Structural and optical characteristic of single crystal rutile-titania nanowire arrays prepared in alumina membranes

• Single crystal rutile-TiO2 nanowires were prepared by liquid phase deposition method.
• The optical properties of the obtained TiO2 nanowires were investigated.
• Eg value of the synthesized nanowires was calculated 3.06 eV.
• Photoluminescence mechanism of the nanowires was discussed.

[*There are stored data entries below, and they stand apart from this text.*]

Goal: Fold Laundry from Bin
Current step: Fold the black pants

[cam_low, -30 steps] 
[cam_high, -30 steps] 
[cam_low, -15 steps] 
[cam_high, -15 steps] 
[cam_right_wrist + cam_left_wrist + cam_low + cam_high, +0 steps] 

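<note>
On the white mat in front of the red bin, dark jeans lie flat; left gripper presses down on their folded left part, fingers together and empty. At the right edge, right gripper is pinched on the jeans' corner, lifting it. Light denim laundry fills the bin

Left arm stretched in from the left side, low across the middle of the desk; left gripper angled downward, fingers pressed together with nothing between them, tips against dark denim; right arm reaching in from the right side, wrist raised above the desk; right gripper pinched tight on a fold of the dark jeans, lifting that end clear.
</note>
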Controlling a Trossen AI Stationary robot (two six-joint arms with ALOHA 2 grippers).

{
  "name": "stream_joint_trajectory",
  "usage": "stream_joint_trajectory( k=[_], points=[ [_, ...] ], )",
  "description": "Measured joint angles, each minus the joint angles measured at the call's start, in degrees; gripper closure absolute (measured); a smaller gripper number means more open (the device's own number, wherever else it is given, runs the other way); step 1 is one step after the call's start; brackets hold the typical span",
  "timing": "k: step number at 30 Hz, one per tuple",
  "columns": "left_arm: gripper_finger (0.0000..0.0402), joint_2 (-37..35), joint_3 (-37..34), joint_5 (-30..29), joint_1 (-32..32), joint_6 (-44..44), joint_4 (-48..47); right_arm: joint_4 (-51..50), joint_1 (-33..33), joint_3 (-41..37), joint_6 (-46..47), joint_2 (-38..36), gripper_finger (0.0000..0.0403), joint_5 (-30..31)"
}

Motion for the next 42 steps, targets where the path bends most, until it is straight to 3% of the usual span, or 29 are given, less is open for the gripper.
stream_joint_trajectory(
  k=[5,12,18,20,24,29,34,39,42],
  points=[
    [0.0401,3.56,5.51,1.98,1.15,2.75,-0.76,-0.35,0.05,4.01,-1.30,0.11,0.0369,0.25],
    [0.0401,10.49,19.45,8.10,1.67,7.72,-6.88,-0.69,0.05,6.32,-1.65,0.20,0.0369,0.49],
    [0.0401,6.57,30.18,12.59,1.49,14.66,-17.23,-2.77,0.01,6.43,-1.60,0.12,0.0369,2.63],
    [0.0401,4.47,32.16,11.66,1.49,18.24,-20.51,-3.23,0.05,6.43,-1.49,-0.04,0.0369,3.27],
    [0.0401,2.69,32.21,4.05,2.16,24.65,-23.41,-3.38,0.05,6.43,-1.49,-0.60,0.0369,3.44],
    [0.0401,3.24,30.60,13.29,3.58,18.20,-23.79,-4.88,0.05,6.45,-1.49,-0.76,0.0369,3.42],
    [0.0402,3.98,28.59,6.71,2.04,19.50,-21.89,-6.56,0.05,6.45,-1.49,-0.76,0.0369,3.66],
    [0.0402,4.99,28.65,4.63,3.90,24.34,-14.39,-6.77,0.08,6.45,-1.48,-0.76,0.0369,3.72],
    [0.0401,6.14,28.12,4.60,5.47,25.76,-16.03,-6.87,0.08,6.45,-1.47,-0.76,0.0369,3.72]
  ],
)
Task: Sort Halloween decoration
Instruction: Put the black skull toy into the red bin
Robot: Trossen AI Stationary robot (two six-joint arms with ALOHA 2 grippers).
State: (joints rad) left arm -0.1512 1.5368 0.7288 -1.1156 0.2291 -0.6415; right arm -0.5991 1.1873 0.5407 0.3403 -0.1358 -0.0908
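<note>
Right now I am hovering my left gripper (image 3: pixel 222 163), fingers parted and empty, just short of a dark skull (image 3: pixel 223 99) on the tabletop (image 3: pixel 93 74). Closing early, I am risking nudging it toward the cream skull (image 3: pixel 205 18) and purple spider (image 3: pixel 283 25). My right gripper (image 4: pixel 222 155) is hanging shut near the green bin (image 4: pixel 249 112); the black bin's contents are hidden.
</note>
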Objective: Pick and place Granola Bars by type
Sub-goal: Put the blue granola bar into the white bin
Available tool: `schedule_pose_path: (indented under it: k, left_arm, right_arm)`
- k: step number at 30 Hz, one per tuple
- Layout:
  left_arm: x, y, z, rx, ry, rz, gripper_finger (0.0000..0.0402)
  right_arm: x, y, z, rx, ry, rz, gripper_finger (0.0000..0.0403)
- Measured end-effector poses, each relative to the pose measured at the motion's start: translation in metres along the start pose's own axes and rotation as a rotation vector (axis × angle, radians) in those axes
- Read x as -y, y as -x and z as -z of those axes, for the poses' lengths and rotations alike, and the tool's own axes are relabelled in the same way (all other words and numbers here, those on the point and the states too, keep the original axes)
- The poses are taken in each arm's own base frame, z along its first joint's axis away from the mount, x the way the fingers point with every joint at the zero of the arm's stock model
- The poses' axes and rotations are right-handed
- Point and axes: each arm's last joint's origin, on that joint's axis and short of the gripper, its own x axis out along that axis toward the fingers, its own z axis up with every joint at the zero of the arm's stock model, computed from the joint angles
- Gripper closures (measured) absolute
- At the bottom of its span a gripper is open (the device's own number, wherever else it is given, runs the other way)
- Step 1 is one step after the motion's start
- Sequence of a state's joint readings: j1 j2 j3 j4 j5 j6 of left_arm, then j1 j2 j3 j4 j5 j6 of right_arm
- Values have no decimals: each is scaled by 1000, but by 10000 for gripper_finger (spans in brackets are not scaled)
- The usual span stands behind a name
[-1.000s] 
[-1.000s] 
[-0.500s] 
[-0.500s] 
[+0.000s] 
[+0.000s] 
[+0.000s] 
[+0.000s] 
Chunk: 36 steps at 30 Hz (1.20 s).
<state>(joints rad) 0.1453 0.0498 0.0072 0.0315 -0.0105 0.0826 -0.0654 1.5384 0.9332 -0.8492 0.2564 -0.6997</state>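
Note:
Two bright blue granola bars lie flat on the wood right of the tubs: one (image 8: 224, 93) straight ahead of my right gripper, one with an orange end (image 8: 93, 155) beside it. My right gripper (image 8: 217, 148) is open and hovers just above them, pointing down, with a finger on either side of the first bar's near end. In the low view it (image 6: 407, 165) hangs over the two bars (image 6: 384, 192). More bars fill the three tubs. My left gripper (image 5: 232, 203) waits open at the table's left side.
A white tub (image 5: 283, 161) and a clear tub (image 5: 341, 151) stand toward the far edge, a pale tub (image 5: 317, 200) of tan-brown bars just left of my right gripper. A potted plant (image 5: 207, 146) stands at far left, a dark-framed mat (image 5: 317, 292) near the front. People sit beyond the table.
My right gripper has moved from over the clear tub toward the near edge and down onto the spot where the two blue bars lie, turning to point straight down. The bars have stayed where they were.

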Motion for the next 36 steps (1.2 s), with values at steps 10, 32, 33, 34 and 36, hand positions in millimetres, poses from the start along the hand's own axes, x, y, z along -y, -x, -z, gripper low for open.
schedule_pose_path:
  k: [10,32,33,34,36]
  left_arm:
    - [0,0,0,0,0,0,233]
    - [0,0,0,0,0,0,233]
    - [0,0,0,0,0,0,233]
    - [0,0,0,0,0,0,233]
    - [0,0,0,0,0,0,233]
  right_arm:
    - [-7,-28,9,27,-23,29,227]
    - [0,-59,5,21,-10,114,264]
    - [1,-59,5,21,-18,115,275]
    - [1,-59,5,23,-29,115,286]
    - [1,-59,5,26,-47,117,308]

In this paper, the structural and optical characteristics of single crystal rutile-titania nanowires and the possible mechanism of photoluminescence are discussed. A template-assisted liquid phase deposition (LPD) method was employed to prepare the nanowire arrays. This approach produced a large quantity of nanowires at relatively high purity and good controllability. The samples were characterized by field emission scanning electron microscope (FESEM), transmission electron microscopy (TEM), energy-dispersive X-ray (EDX) spectroscopy, selected area electron diffraction (SAED), X-ray diffraction (XRD), Raman spectroscopy, UV–vis and photoluminescence spectroscopy. The results revealed that the obtained nanowire arrays were single crystal rutile-titania with the uniform diameter of 50–80 nm over their entire length. The UV–vis absorption spectroscopy displayed that rutile-titania nanowires possessed indirect optical allowed transition with the band gap of 3.06 eV. From the photoluminescence spectrum, it was found that rutile-titania had three strong luminescence bands at 410 (3.02 eV), 418 (2.97 eV), 422 nm (2.64 eV), which could be ascribed to the self-trapped excitons, defects and oxygen vacancies. The broad emission band centered at about 472 nm (2.63 eV) was associated to the charge transfer from Ti3+ to oxygen anion in a TiO68− complex associated with oxygen vacancies at the surface of nanowires. We believe that this photoluminescence behavior of the prepared titania nanowire arrays could be attributed to bound excitons emission, resulting in the trapping of free excitons by TiO6 octahedra near defects such as oxygen vacancies.